Central Oregon Daily▶️ Why three cougars were shot and killed instead of relocated

▶️ Why three cougars were shot and killed instead of relocated

▶️ Why three cougars were shot and killed instead of relocated

▶️Why three cougars were shot and killed instead of relocated

Three cougars shot and killed by police in recent days were dispatched because they threatened human safety.

Social media lit up with questions about why the cougars weren’t captured and relocated.

Central Oregon Daily News asked why authorities made the decision to kill the three big cats. 

Authorities confirm the shooting and killing of three cougars by Oregon State Police over the weekend was an unusual occurrence.

One of the shootings happened on Hitching Post Lane in southwest Bend on Saturday, where the cougar was reported a few feet away from a home’s front porch.

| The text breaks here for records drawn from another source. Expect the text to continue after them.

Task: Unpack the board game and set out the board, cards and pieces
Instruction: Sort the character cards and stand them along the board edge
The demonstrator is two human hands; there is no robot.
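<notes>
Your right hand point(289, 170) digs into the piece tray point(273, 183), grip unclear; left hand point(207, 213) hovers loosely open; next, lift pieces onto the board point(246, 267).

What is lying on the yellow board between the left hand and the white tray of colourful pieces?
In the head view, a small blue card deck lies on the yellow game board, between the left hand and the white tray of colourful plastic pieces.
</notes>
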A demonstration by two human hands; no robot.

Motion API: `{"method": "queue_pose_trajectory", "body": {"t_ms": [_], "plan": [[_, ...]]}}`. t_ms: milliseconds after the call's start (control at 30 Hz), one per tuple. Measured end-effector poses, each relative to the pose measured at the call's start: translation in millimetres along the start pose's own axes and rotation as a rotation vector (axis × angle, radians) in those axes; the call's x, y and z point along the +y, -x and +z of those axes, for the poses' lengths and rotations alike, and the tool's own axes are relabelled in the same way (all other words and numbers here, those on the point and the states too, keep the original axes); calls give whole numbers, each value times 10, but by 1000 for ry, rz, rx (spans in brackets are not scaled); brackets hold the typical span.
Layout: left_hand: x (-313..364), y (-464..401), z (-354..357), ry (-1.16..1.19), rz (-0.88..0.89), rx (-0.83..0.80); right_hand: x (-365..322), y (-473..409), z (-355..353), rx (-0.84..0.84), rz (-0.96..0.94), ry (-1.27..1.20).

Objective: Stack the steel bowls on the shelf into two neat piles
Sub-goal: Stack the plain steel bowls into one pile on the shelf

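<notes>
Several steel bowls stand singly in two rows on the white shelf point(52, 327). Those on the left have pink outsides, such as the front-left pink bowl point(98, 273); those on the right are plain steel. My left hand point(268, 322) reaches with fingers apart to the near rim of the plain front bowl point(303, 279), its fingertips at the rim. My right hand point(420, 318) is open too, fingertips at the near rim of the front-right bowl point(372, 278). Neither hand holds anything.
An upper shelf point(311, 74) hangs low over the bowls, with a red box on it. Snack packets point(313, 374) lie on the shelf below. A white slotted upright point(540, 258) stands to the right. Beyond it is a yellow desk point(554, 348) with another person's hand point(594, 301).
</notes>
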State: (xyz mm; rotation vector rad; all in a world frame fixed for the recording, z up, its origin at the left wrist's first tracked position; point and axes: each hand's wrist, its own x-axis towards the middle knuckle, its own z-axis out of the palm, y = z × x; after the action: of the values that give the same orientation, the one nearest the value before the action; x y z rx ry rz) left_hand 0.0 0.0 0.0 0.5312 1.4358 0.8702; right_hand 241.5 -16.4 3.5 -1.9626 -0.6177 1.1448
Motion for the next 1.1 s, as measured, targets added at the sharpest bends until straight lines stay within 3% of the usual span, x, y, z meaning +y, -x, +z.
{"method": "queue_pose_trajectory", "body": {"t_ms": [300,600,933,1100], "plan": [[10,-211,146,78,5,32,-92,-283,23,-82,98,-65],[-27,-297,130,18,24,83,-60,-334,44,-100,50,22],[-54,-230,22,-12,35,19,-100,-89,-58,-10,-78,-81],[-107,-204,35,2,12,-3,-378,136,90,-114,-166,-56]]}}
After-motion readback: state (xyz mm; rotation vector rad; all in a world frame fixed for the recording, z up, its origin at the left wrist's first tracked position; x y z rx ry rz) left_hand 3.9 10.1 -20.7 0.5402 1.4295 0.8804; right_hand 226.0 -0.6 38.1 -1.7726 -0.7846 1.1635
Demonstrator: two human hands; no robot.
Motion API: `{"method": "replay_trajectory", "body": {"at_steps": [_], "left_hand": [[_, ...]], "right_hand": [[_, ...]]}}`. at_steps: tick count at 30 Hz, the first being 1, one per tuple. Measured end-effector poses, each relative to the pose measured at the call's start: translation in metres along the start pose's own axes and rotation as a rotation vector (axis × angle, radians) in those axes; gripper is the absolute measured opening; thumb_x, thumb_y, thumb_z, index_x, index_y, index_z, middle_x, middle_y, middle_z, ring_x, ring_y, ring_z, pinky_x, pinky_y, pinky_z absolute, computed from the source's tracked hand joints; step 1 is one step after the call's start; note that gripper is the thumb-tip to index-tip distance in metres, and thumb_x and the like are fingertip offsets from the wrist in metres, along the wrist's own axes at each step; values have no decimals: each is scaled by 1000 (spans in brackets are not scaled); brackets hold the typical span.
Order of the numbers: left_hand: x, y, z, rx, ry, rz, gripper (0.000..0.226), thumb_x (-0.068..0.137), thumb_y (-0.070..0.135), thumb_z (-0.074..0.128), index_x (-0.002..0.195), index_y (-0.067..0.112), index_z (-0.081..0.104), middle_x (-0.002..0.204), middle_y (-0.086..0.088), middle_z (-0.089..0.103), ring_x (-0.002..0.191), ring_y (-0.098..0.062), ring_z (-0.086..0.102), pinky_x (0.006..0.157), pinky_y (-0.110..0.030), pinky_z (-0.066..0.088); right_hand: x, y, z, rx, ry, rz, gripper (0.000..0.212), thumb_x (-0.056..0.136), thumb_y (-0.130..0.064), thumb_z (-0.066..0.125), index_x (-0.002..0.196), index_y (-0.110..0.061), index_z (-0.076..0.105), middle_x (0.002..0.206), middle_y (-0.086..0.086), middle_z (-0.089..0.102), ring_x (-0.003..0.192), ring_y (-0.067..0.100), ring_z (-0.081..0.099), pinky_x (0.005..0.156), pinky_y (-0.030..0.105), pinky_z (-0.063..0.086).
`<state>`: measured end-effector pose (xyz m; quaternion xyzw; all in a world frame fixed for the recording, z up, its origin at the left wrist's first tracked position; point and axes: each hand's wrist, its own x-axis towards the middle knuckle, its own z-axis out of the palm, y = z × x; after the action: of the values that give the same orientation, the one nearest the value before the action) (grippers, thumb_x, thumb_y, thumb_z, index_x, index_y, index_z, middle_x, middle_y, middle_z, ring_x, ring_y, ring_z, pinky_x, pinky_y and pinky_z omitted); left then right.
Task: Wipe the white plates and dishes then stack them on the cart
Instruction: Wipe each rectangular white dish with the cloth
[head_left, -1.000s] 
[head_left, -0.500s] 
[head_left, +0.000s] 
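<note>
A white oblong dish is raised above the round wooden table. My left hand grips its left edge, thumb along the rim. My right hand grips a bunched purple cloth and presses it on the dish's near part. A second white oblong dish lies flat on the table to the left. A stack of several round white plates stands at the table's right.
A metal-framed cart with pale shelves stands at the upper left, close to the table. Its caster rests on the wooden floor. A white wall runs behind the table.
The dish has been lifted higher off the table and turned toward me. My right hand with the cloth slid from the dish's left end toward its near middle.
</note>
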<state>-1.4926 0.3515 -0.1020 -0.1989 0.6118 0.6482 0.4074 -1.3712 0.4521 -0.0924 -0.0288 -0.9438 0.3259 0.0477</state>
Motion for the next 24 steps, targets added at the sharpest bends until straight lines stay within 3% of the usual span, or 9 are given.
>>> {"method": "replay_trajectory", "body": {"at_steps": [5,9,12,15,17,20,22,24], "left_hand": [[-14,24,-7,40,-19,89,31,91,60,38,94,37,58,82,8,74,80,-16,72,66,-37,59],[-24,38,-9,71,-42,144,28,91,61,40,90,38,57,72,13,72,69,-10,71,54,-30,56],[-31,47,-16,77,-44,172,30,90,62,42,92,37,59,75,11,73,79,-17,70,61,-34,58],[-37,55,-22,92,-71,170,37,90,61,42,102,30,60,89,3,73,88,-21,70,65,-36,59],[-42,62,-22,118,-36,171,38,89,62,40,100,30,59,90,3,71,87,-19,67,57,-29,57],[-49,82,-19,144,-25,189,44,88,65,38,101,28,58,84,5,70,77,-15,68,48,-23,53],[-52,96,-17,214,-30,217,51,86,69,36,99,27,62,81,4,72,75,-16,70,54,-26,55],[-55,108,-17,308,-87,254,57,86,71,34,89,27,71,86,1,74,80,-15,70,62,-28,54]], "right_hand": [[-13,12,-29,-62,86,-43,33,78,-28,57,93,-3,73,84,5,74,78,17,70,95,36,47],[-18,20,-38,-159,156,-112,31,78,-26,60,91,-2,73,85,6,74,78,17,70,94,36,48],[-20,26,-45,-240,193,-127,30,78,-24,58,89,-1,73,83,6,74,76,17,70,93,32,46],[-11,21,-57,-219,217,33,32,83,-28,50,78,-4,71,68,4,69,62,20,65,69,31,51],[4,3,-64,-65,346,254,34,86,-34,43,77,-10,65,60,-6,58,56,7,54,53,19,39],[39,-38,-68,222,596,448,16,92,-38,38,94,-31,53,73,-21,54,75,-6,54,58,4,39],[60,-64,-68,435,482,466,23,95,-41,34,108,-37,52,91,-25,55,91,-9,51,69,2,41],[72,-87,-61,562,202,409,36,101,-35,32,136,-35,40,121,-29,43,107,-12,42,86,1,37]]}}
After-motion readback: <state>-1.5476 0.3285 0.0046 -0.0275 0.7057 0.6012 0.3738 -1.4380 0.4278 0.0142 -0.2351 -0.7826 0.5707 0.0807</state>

“Attacking a pet or domestic animal… we saw that with the cougar in one of these places were attacking pets. A dead cat was found,” said Michelle Dennehy, Oregon Department of Fish & Wildlife public information officer. “Also, loss of wariness of people which typically you see when they are hanging around residential areas during the day.”

While it may be a thrill for some people to see a cougar in broad daylight and close to homes, it is not natural.

Dennehy says such behavior indicates cougars have lost their natural fear of humans and is a recipe for conflict that ends poorly for pet cats, dogs and livestock.

“We do not relocate those cougars because the concern is they’ll just come back and continue to exhibit those behaviors or, if you move them to a new area, they’ll just do it there.”

Oregon statutes allow people to use lethal force against cougars that threaten human safety.

Any cougar shot and killed over concern for human safety must be turned in for examination.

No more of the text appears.